This work uses the discrete dipole approximation (DDA) to examine the internal electric field within a simulated carbon soot fractal aggregate in fixed and random orientations. For fixed orientations, deviations of the internal field magnitude up to ±50% from that assumed by the Rayleigh–Debye–Gans Approximation (RDGA) are found. Given the refractive index of the aggregate monomers and conditions for the validity of the approximation, such large deviations are no surprise. Yet despite this deviation, the far-field scattered intensity from such aggregates agrees surprisingly well with that described by the RDGA. Moreover, if the average over an ensemble of many random aggregate-orientations is calculated, both the DDA and RDGA scattered intensities obey the well-known power-law functionality in terms of the scattering wave vector and show a forward-angle intensity-maximum proportional to the square of the number of monomers.
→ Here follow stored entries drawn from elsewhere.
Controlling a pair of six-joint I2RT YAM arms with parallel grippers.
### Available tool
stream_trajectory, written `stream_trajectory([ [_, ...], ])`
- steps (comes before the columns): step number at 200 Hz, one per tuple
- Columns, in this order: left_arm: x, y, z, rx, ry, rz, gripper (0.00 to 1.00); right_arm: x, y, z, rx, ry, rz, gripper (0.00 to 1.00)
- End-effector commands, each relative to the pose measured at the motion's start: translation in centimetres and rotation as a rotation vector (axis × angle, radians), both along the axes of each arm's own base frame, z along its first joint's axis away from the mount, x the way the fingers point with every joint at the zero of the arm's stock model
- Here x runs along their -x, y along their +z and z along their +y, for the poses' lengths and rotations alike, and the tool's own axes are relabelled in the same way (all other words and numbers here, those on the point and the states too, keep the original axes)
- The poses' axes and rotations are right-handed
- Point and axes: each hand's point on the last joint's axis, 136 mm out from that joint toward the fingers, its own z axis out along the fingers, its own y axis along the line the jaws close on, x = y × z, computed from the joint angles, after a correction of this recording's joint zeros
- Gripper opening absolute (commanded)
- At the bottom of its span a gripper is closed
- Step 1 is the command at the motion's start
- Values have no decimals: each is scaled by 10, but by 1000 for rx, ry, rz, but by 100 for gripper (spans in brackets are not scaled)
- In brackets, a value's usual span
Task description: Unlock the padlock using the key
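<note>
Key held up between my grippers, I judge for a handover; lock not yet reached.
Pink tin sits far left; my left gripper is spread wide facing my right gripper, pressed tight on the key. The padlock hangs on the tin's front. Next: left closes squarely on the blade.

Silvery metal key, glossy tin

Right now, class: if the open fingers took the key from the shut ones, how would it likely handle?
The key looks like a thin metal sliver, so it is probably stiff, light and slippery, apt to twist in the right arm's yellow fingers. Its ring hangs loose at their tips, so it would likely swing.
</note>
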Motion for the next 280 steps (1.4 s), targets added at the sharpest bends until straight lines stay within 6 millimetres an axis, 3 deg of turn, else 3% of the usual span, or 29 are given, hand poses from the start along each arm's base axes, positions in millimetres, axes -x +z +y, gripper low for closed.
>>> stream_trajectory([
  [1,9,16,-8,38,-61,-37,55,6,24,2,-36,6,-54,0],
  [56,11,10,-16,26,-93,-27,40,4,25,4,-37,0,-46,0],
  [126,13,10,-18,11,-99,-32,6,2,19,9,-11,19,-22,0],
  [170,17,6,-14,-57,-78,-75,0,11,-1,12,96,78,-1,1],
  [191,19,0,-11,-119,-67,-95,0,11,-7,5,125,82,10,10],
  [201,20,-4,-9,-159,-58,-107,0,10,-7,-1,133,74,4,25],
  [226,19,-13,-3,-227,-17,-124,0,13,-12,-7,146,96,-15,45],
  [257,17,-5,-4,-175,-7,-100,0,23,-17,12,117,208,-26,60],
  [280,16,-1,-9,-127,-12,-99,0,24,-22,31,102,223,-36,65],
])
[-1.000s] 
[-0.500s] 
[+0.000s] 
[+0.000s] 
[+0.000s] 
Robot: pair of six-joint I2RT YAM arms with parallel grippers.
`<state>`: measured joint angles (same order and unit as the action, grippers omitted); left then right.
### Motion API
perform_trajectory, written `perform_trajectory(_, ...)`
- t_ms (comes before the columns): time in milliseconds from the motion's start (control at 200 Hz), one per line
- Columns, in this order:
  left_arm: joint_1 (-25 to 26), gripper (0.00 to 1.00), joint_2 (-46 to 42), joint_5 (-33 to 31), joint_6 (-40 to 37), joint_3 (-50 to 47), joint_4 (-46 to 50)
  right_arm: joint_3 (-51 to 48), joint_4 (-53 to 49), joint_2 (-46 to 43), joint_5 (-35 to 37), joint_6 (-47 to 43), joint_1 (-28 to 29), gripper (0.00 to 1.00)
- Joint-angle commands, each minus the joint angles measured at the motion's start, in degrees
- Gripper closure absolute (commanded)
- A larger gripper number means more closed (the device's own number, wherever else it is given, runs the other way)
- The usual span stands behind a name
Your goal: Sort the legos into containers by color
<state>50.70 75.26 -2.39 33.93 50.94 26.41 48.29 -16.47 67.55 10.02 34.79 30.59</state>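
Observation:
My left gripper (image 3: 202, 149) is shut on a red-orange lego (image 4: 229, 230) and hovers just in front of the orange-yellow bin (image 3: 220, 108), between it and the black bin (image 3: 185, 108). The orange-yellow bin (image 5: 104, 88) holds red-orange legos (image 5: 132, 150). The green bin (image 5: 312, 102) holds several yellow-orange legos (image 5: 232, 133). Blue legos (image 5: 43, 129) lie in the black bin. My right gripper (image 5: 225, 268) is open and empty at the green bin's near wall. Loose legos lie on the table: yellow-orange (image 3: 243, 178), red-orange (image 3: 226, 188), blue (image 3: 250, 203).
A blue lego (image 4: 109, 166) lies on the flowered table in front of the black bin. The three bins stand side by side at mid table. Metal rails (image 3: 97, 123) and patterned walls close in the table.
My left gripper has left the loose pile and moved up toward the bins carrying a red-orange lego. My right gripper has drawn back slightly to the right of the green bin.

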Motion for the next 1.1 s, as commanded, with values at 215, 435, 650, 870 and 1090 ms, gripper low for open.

The explanation for this lies in the over and under estimations made by the approximation of the internal field, which apparently mostly cancel upon integration to yield the scattered intensity. It is shown that this error cancellation is related to the fractal structure of the aggregate and that the agreement between the DDA and RDGA improves with aggregates of increasing size provided the fractal dimension is less than two. Overall, the analysis suggests that both the special fractal character of the aggregate and its orientational averaging is important to account for the experimentally observed validity of the RDGA despite its poor description of the internal fields.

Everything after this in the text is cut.